§ EXERCISE
Among the lines below, a stretch begins at the one with "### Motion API" and ends at the one with "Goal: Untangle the". Repeat that stretch exactly, ends included.

■ ■ ■ ■ ■ ■ ■

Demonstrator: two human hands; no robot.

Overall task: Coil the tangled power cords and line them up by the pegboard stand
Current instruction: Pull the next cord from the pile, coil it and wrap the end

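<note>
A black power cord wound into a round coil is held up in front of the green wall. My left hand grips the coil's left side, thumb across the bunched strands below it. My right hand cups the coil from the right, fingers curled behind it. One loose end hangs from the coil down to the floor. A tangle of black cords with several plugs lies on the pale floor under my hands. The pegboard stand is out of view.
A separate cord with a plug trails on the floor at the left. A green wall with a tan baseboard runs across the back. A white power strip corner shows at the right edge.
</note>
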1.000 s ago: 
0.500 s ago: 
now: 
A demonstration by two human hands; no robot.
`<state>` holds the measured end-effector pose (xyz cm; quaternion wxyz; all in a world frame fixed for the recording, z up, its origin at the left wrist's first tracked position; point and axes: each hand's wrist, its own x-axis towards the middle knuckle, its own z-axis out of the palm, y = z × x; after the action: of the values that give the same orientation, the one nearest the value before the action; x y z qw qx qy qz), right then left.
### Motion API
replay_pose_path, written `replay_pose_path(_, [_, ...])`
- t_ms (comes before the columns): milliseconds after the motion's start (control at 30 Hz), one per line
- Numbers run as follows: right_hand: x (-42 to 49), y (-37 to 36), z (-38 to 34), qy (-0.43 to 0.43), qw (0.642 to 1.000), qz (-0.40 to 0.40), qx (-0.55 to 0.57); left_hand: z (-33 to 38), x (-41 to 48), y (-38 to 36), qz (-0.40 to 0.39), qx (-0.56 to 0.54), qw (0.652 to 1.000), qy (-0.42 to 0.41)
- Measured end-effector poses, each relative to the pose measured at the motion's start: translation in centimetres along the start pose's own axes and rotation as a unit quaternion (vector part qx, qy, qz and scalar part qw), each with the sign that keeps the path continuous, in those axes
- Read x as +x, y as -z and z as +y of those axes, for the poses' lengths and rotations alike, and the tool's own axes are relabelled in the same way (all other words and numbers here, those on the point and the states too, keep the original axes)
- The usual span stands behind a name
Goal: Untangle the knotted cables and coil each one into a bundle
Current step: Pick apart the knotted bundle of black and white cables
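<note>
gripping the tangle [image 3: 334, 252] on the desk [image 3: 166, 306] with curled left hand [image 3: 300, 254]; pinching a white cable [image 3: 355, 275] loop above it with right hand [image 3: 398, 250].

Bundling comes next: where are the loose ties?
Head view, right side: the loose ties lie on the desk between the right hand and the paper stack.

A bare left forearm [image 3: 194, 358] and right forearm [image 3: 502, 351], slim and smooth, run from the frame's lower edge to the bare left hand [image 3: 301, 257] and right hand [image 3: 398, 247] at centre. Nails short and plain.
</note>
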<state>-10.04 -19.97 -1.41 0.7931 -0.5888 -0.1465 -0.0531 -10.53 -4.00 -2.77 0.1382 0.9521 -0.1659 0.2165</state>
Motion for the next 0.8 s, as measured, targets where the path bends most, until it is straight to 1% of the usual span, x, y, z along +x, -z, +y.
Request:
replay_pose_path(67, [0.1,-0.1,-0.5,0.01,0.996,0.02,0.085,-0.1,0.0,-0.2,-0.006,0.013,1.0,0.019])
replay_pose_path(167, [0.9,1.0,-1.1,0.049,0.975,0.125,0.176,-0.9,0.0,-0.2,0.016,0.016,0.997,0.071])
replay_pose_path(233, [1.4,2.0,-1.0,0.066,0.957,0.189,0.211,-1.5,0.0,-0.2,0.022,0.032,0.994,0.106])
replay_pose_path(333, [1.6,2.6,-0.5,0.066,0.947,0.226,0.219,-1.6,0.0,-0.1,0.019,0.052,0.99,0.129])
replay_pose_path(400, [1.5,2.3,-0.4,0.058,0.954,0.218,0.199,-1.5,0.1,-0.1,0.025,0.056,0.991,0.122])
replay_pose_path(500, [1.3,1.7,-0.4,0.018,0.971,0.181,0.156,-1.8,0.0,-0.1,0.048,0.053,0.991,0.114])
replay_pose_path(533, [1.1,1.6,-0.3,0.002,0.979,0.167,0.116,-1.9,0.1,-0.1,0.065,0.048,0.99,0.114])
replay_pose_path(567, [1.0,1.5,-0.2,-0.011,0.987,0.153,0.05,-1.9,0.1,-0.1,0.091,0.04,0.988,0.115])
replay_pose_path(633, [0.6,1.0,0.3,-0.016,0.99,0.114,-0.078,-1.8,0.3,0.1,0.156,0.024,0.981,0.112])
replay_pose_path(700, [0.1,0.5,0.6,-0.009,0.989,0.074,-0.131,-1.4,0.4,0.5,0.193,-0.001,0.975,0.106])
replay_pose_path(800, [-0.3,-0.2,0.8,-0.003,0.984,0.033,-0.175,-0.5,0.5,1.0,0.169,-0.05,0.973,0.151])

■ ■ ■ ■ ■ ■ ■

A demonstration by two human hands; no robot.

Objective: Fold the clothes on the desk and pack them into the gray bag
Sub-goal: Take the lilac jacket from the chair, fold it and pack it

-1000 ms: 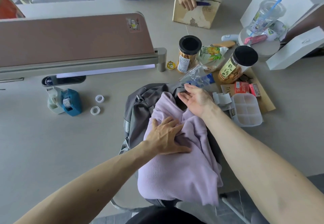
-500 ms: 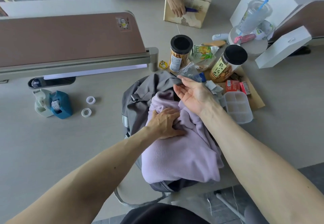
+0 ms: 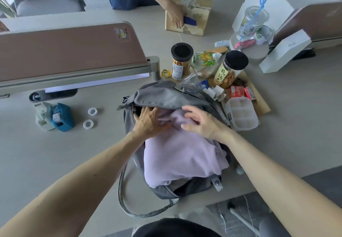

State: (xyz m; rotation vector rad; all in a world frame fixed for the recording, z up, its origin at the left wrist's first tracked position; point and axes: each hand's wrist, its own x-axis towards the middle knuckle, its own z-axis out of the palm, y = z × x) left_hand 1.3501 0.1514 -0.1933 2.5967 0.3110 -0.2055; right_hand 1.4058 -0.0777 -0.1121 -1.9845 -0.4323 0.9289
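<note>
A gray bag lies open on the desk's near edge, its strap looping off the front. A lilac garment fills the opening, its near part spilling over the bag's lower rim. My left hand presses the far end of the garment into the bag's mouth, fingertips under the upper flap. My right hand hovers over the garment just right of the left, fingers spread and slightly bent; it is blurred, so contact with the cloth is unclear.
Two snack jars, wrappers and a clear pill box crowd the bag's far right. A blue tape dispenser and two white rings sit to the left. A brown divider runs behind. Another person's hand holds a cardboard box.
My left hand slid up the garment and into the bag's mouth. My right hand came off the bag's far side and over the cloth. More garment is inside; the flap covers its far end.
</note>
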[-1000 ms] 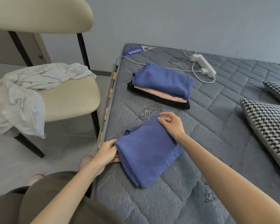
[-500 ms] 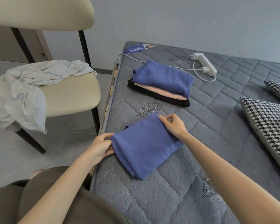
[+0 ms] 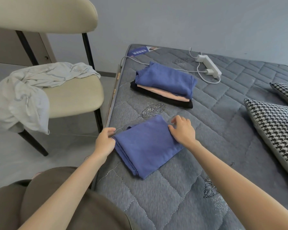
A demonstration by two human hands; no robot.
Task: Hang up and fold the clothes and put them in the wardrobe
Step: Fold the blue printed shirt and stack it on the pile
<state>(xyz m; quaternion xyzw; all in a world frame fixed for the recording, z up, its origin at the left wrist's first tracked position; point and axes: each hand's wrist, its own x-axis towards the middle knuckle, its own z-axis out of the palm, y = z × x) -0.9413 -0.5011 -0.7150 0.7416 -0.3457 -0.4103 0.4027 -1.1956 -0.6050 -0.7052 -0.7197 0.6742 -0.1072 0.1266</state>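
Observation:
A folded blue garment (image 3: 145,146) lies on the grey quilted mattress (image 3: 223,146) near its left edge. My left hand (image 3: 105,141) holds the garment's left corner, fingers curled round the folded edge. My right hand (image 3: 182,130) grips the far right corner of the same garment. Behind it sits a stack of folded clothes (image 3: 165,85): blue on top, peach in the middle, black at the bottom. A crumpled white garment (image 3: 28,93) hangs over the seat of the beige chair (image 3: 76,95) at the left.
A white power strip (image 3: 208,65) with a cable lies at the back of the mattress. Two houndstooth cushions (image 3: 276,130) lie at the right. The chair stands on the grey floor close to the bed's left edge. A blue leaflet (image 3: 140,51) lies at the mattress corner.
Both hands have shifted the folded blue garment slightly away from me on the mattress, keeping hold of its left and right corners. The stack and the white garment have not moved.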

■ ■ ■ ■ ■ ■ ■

§ WRITTEN REPLY
### Motion API
replay_pose_path, written `replay_pose_path(_, [_, ...])`
- t_ms (comes before the columns): milliseconds after the motion's start (control at 30 Hz), one per line
- Numbers run as follows: right_hand: x (-42 to 49), y (-37 to 36), z (-38 to 34), qy (-0.43 to 0.43), qw (0.642 to 1.000), qz (-0.40 to 0.40), qx (-0.55 to 0.57); left_hand: z (-33 to 38), x (-41 to 48), y (-38 to 36), qz (-0.40 to 0.39), qx (-0.56 to 0.54), qw (0.652 to 1.000), qy (-0.42 to 0.41)
- Measured end-effector poses, each relative to the pose measured at the motion's start: translation in centimetres along the start pose's own axes and rotation as a unit quaternion (vector part qx, qy, qz and scalar part qw), each with the sign that keeps the path continuous, in those axes
- Read x as +x, y as -z and z as +y of those axes, for the poses' lengths and rotations alike, and the tool's own axes are relabelled in the same way (all other words and numbers here, those on the point and the states too, keep the original axes)
- The usual span stands behind a name
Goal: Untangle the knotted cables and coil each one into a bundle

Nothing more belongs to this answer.